Records contained in a dataset

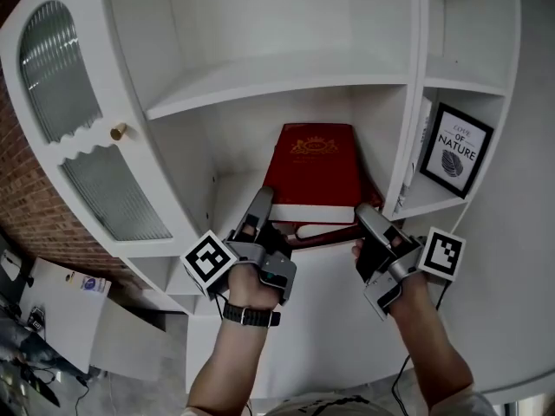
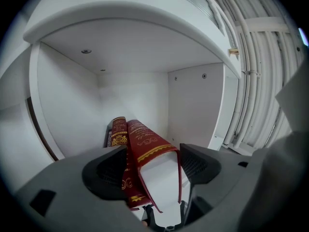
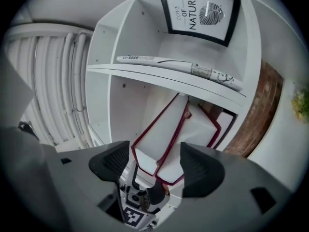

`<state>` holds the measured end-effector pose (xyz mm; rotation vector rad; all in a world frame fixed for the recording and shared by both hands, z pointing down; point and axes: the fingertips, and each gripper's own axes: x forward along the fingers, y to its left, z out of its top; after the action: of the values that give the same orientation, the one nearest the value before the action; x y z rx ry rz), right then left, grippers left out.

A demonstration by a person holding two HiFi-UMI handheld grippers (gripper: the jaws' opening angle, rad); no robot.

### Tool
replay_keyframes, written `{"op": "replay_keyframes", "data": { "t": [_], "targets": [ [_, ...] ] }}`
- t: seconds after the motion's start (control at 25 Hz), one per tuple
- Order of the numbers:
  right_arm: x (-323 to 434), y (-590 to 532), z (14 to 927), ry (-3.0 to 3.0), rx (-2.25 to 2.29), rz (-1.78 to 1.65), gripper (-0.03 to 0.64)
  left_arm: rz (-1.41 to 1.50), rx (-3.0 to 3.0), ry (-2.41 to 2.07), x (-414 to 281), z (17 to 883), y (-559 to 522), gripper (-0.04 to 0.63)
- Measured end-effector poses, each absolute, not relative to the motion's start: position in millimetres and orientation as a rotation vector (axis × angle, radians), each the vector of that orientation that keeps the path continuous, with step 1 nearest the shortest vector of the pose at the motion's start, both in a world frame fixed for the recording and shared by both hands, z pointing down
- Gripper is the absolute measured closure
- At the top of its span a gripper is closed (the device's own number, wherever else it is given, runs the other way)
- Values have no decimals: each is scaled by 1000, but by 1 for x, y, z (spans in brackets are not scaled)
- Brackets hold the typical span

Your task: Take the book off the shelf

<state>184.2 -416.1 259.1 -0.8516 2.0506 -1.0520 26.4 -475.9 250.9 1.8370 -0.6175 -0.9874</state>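
Saw the red book point(image 1: 316, 167) lying tilted in the middle compartment of the shelf point(image 1: 260, 89), propped on a second red book point(image 2: 117, 132), with its page edges facing the open front within reach. Placed the left hand-held gripper point(image 1: 260, 204) at the near left corner, jaws spread around the page block but not pinching it. Placed the right hand-held gripper point(image 1: 368, 219) at the near right corner, likewise spread, straddling both books' edges. Probably flanked it to steady a heavy volume.

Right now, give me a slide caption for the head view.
Left gripper and right gripper at the red book leaning inside a white shelf.
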Motion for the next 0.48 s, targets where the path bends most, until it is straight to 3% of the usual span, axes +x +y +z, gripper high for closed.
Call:
{"op": "replay_keyframes", "data": {
  "t": [0.48],
  "targets": [
    [171, -417, 258, 2029, -820, -1143, 311, -935, 1855, -562, 33, 249, -473, 284]
  ]
}}
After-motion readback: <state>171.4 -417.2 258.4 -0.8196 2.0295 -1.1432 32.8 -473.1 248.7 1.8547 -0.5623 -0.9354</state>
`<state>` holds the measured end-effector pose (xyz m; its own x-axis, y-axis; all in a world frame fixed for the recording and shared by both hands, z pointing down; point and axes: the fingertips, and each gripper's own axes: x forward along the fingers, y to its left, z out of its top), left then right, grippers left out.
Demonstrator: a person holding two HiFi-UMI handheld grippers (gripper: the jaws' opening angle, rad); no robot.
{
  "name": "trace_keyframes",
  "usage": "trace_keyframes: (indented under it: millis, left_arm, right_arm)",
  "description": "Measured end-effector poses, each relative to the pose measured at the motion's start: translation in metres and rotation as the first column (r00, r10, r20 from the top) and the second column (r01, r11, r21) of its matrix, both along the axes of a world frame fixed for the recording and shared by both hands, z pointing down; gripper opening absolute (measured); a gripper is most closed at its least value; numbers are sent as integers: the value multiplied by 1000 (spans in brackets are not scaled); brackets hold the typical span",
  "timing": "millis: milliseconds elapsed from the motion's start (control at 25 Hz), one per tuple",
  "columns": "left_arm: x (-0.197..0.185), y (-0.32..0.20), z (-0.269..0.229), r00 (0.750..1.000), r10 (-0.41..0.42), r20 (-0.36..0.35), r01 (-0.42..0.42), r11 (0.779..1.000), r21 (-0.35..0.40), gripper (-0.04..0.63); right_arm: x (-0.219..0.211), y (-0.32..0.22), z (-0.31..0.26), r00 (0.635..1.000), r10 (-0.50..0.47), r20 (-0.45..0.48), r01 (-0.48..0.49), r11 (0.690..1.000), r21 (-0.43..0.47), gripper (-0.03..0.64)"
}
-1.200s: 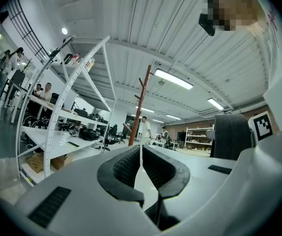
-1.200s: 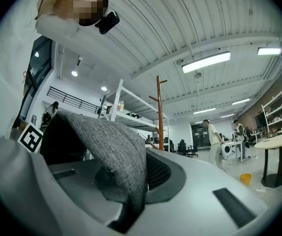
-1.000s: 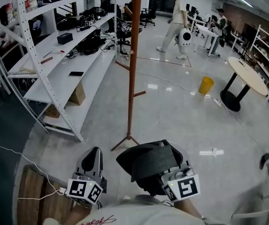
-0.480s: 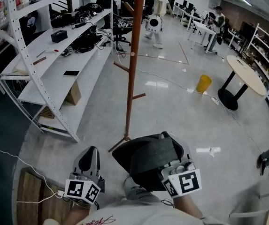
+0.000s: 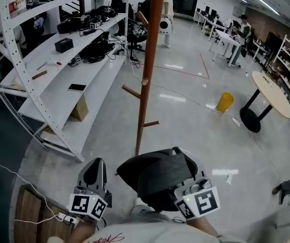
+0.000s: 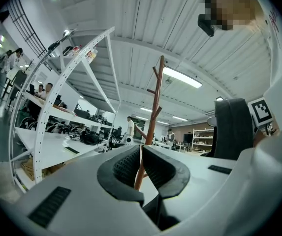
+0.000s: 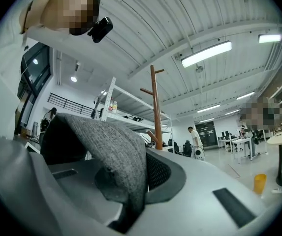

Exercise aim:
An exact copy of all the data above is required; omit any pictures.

Exercise result:
`<state>` holds the measured end-effector pose (xyz mm; rotation vector rad; all in a world frame fixed for the recording and shared by both hands, z pointing down; point and axes: the fingertips, and each gripper's own axes: x forward along the fingers, y to its left, z out of its top; after the action: of the values that give the same orientation, the one nearest the value before the action; x y z rx ry rz), right then left, grippers left out.

A demonstration by a person holding two HiFi-UMI handheld grippers (gripper: the jaws' opening angle, rad); no robot.

### Tool
replay_keyframes, written `{"op": "replay_keyframes", "data": { "t": [_], "targets": [ [_, ...] ] }}`
- t: seconds after the motion's start (control at 25 Hz), one per tuple
- Order of the numbers:
  right_arm: x (-323 to 434), y (-590 to 532), z (14 to 927), ry (-3.0 to 3.0), rx (-2.25 to 2.29), rz (-1.78 to 1.65), gripper (-0.03 to 0.64)
  left_arm: rz (-1.41 to 1.50), rx (-3.0 to 3.0), ry (-2.41 to 2.07), x (-414 to 281), z (17 to 883), y (-559 to 522), gripper (-0.04 to 0.63)
- Measured end-effector poses, each absolute, not relative to the motion's start: position in millimetres and orientation as a rotation vector (axis × angle, radians), each the vector of that orientation that keeps the path continuous, with step 1 nearest the shortest vector of the pose at the motion's start, both in a world frame fixed for the recording and shared by both hands, z pointing down
- Gripper is the absolute measured closure
- At the top of its span a gripper is closed (the device's own number, wherever else it is given, runs the other way)
- Values have no decimals: each is scaled by 1000, but by 1 for x, y, z (spans in brackets are not scaled)
- Brackets hold the typical span

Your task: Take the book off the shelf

<state>184.2 -416.1 259.1 -0.8516 2.0506 -1.0520 26.4 -475.9 250.9 1.8370 -0.6175 -0.9874</state>
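Saw the red book point(image 1: 316, 167) lying tilted in the middle compartment of the shelf point(image 1: 260, 89), propped on a second red book point(image 2: 117, 132), with its page edges facing the open front within reach. Placed the left hand-held gripper point(image 1: 260, 204) at the near left corner, jaws spread around the page block but not pinching it. Placed the right hand-held gripper point(image 1: 368, 219) at the near right corner, likewise spread, straddling both books' edges. Probably flanked it to steady a heavy volume.

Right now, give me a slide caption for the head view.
Left gripper and right gripper at the red book leaning inside a white shelf.
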Motion for the next 0.48 s, targets where the path bends most, until it is straight to 3% of the usual span, axes +x +y +z, gripper high for closed.
Call:
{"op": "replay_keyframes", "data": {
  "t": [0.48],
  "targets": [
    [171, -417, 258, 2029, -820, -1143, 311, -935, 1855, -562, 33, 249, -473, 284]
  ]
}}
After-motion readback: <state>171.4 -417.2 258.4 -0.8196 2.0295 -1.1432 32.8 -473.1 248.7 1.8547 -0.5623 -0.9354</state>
`<state>` holds the measured end-effector pose (xyz m; its own x-axis, y-axis; all in a world frame fixed for the recording and shared by both hands, z pointing down; point and axes: the fingertips, and each gripper's own axes: x forward along the fingers, y to its left, z out of its top), left then right, grippers left out.
Demonstrator: a person holding two HiFi-UMI handheld grippers (gripper: the jaws' opening angle, rad); no robot.
{
  "name": "trace_keyframes",
  "usage": "trace_keyframes: (indented under it: millis, left_arm, right_arm)",
  "description": "Measured end-effector poses, each relative to the pose measured at the motion's start: translation in metres and rotation as the first column (r00, r10, r20 from the top) and the second column (r01, r11, r21) of its matrix, both along the axes of a world frame fixed for the recording and shared by both hands, z pointing down; gripper opening absolute (measured); a gripper is most closed at its least value; numbers are sent as integers: the value multiplied by 1000 (spans in brackets are not scaled); brackets hold the typical span",
  "timing": "millis: milliseconds elapsed from the motion's start (control at 25 Hz), one per tuple",
  "columns": "left_arm: x (-0.197..0.185), y (-0.32..0.20), z (-0.269..0.229), r00 (0.750..1.000), r10 (-0.41..0.42), r20 (-0.36..0.35), r01 (-0.42..0.42), r11 (0.779..1.000), r21 (-0.35..0.40), gripper (-0.04..0.63); right_arm: x (-0.219..0.211), y (-0.32..0.22), z (-0.31..0.26), r00 (0.635..1.000), r10 (-0.50..0.47), r20 (-0.45..0.48), r01 (-0.48..0.49), r11 (0.690..1.000), r21 (-0.43..0.47), gripper (-0.03..0.64)"
}
-1.200s: 
-1.200s: 
-1.000s: 
-0.480s: 
+0.000s: 
+0.000s: 
+0.000s: 

No more output will be produced.